Sixsmith a visité l’Union soviétique pour la première fois lors d’un voyage organisé par son école en 1969. Il se souvient comment lui et ses camarades de classe ont séjourné dans un hôtel de Moscou : des choses plus intéressantes qu’une leçon d’histoire. Il a étudié le russe à l’université et a visité le pays régulièrement : « La Russie est devenue une partie de ma vie.
Après une approche ratée du MI6, Sixsmith a rejoint la BBC. De 1980 à 1997, il a travaillé à la fois à Washington et à Moscou en tant que correspondant : « Aux États-Unis, j’ai trouvé la peur, la méfiance et la haine de l’ennemi soviétique… En URSS, j’ai vu les mêmes choses à l’envers, mais avec une dimension supplémentaire d’envie. et une admiration furtive.
En apparence, la guerre froide était un choc d’idéologies et de systèmes politiques, mais en réalité le champ de bataille était l’esprit humain : « Le but était de contrôler non seulement le territoire, les ressources et le pouvoir, mais aussi les loyautés, les croyances et la nature de la réalité. La psychologie était autant une arme dans la guerre froide que les bombes nucléaires, déployées par les deux camps contre leurs propres citoyens et contre ceux de leurs adversaires. Comme le montre Sixsmith, la littérature, l’art, la musique et le cinéma sont tous devenus des pions dans cette bataille psychologique menée par les services secrets. Après avoir regardé la version soviétique de James Bond, Le bouclier et l’épée, Vladimir Poutine, 16 ans, est passé tout droit du cinéma pour se porter volontaire pour le KGB.
Avec plus de 500 pages, c’est un livre lourd, et dans lequel la voix de Sixsmith se perd parfois sous la recherche (pour laquelle il attribue son fils, Daniel). Néanmoins, il s’agit d’une étude qui rembourse une lecture détaillée.

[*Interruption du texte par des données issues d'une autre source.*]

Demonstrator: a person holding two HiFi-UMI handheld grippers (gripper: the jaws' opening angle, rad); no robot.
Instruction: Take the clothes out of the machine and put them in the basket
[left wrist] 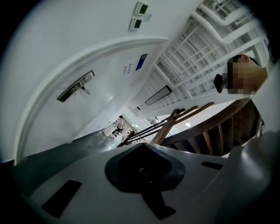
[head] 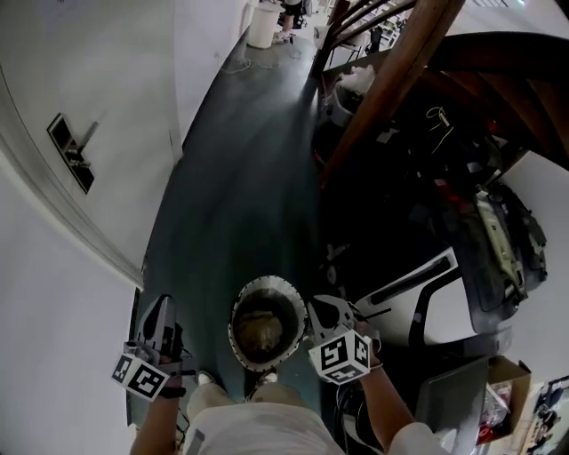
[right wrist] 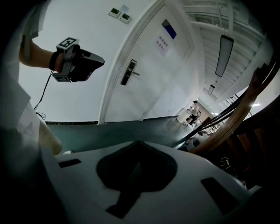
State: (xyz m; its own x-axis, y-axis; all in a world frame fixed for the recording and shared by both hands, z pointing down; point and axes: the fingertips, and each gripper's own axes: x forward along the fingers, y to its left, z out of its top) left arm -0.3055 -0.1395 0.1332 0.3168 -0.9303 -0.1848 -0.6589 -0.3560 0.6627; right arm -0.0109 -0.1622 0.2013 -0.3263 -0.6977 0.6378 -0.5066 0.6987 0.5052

En plus de nombreuses anecdotes éclairantes de son temps de journaliste en Russie, un pays auquel il se soucie clairement profondément, son livre est rempli d’aperçus fascinants sur la psychologie de l’une des périodes les plus dangereuses de l’histoire du monde.

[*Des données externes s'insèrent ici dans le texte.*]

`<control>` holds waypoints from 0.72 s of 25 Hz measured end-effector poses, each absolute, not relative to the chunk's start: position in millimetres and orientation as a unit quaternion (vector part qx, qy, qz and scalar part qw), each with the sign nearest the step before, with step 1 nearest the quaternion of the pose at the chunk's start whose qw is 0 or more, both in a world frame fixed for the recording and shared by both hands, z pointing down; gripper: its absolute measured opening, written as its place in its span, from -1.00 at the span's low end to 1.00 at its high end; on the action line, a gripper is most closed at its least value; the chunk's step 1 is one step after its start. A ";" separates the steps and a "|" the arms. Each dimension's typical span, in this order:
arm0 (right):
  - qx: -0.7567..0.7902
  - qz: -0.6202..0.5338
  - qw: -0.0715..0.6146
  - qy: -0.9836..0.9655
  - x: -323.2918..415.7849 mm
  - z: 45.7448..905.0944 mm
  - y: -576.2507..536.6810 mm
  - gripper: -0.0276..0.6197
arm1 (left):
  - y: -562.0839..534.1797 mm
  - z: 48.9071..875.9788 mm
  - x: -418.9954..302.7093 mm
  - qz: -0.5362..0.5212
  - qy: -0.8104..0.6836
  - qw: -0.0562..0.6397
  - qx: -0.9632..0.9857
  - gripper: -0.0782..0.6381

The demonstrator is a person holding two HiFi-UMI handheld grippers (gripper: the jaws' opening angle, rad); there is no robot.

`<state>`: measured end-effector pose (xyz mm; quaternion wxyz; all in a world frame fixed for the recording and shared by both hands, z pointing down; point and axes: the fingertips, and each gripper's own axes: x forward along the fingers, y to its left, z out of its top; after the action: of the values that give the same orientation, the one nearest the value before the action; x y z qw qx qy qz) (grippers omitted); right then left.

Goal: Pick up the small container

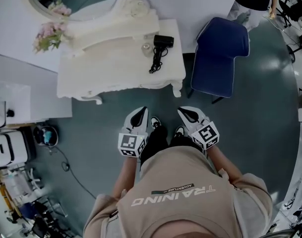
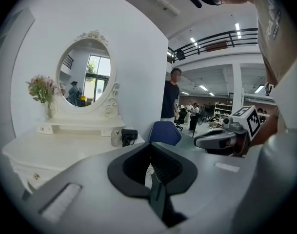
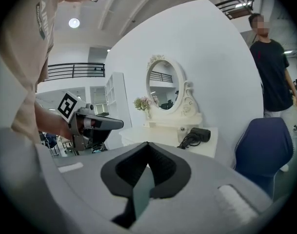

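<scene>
Left gripper (image 1: 140, 116) held low in front of the person's torso, claw pressed together, nothing in it; right gripper (image 1: 186, 114) beside it, claw also pressed together, empty; both point toward the white dressing table (image 1: 106, 71) and are well apart from it; small container (image 1: 147, 47) sits on the tabletop's right part, just left of the black hair dryer (image 1: 163, 40); dryer cord trails toward the front edge; blue chair (image 1: 220, 48) right of the table; pink flowers (image 1: 49, 33) and oval mirror (image 2: 85, 72) at the table's back; a person (image 3: 272, 77) stands beyond the chair.
</scene>
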<state>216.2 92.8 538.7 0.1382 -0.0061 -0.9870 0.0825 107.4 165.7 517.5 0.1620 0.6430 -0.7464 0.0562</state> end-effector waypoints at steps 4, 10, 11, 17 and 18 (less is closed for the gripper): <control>0.003 0.071 0.144 -0.987 184.6 531.7 85.7 -0.91 | 164.5 522.1 75.3 0.045 -0.747 0.168 0.641 -0.73; 0.018 0.037 0.112 -0.993 119.4 496.7 62.9 -0.91 | 152.9 506.3 9.8 0.028 -0.757 0.136 0.638 -0.73; 0.020 0.033 0.110 -0.993 110.6 493.2 61.7 -0.91 | 151.9 504.2 1.8 0.025 -0.757 0.132 0.640 -0.73; 0.047 0.020 0.106 -0.993 67.3 484.5 56.8 -0.91 | 144.3 499.3 -43.4 0.018 -0.746 0.124 0.654 -0.73; 0.055 0.021 0.107 -0.993 62.7 485.1 54.6 -0.91 | 143.4 499.0 -50.0 0.019 -0.744 0.121 0.657 -0.73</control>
<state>62.7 54.6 485.1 0.1069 0.0549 -0.9925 0.0205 -50.0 143.4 499.0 0.1214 0.6570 -0.7438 0.0195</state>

Surtout, Sixsmith nous rappelle que nous continuons à vivre avec le traumatisme émotionnel de la guerre froide, et les décideurs d’aujourd’hui ne sont pas meilleurs pour examiner leurs hypothèses psychologiques que les dirigeants d’hier. Des missiles nucléaires sont toujours pointés sur nos villes et, effrayante, nos vies dépendent toujours « des caprices, des paranoïas et des angoisses des hommes et des femmes qui nous dirigent ».